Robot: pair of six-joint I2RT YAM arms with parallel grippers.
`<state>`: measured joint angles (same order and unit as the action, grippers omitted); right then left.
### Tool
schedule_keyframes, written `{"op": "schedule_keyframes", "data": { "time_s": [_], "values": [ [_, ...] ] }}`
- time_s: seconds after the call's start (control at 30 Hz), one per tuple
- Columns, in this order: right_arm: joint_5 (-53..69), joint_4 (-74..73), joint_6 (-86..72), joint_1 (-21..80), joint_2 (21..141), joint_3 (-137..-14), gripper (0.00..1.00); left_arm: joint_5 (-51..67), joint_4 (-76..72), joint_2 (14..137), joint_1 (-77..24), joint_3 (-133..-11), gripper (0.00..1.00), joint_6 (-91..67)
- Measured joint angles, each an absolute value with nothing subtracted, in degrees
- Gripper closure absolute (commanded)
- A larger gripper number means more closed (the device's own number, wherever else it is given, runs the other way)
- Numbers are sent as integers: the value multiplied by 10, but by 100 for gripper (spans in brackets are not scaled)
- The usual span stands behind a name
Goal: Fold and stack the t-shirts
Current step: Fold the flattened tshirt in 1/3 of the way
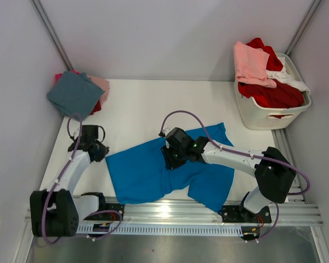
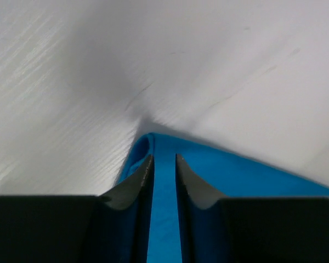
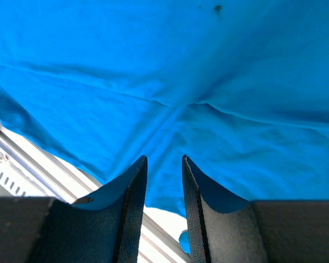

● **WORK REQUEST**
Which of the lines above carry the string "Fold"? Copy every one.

● **SOLVED PROBLEM**
Goal: Fold and stack the t-shirts
Current step: Fold the flattened tshirt in 1/3 of the way

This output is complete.